## [Extracted data]
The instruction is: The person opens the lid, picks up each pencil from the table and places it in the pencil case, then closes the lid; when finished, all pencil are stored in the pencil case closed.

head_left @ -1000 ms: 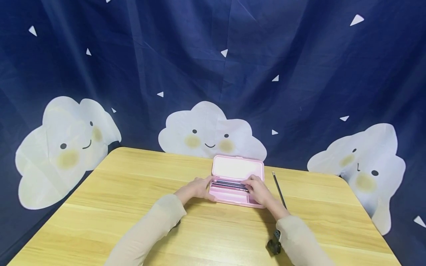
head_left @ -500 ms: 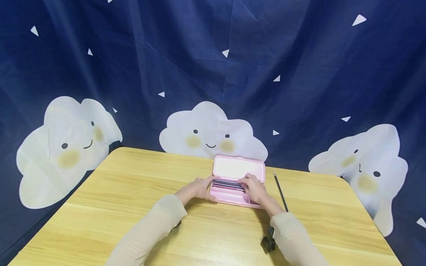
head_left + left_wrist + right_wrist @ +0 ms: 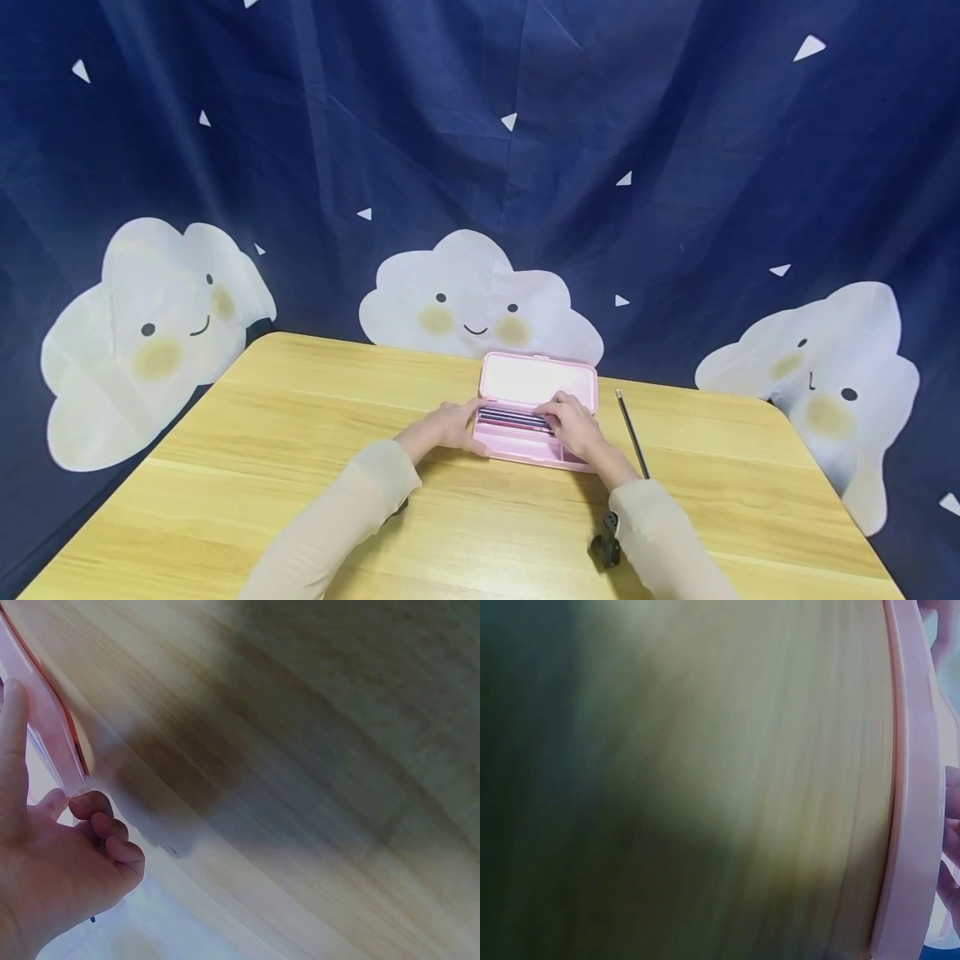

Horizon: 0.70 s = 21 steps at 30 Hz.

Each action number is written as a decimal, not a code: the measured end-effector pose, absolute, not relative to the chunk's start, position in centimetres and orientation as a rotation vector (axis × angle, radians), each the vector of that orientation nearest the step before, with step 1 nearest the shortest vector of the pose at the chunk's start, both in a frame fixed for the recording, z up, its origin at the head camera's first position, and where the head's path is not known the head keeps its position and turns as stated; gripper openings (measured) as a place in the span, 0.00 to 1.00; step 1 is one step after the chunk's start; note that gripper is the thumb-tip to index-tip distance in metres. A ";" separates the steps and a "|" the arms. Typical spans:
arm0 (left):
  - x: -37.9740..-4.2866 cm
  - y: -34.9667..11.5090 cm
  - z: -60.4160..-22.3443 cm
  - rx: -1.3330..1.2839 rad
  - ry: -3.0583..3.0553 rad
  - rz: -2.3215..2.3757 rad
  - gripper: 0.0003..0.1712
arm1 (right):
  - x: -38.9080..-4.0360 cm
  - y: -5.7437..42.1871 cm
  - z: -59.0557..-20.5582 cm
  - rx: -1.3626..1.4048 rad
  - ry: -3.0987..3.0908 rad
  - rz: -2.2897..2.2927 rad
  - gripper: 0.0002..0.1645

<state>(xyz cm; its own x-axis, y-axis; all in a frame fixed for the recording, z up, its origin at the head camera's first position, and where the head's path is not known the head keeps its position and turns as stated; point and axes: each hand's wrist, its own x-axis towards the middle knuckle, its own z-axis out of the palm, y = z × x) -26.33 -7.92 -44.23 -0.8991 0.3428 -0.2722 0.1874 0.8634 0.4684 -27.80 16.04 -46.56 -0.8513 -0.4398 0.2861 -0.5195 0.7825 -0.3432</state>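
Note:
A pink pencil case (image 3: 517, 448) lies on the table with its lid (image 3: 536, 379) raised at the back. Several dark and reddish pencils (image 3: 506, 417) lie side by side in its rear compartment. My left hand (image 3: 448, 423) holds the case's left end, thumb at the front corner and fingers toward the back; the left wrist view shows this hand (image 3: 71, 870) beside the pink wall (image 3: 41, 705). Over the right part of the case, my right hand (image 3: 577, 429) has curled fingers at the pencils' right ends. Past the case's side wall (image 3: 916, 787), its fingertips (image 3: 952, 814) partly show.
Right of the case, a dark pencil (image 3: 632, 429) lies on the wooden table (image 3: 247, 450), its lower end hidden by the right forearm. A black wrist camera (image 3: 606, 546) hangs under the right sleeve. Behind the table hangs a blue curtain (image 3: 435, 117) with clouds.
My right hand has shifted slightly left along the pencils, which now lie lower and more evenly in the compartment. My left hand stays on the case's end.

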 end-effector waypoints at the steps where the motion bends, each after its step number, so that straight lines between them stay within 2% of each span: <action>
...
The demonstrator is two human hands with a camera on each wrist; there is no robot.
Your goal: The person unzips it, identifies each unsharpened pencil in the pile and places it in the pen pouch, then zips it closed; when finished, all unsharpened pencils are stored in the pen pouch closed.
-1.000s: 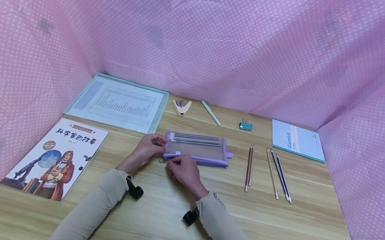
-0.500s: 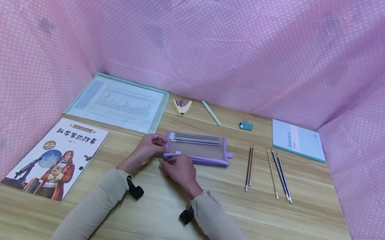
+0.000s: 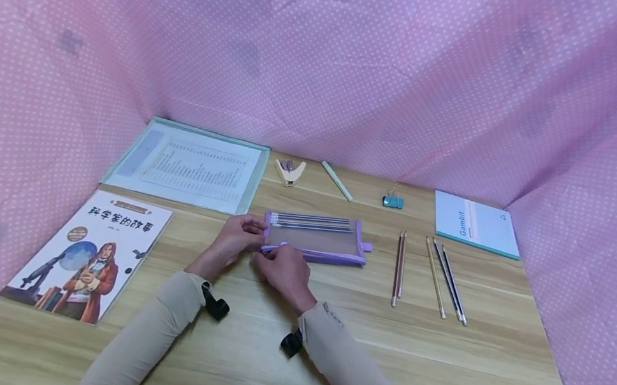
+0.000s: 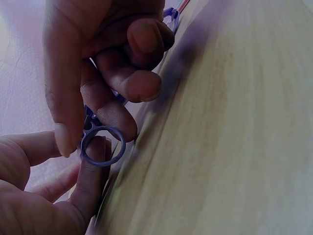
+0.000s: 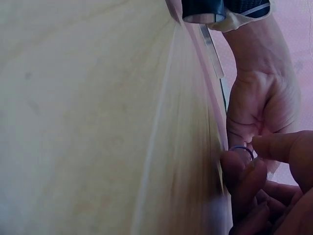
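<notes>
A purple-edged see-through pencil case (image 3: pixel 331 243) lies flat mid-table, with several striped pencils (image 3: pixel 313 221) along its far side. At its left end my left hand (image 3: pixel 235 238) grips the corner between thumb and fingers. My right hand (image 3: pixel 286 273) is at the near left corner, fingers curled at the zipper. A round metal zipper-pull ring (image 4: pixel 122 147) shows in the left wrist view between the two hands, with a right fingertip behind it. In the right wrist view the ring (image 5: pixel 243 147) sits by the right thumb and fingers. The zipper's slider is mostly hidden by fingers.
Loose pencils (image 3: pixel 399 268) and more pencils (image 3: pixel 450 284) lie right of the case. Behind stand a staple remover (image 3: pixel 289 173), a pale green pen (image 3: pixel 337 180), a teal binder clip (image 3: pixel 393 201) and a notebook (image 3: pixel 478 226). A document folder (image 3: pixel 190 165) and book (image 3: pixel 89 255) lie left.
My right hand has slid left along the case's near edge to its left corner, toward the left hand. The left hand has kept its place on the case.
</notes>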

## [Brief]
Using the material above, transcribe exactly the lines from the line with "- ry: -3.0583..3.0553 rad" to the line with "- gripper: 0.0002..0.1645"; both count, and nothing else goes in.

## [Written solution]
  - ry: -3.0583..3.0553 rad
  - rz: -2.3215..2.3757 rad
  - gripper: 0.0003..0.1712
arm1 (right):
  - x: -38.9080..-4.0360 cm
  - y: -5.7437..42.1871 cm
  - z: -59.0557..-20.5582 cm
  - rx: -1.3626..1.4048 rad
  - ry: -3.0987..3.0908 rad
  - rz: -2.2897..2.2927 rad
  - gripper: 0.0002..0.1645

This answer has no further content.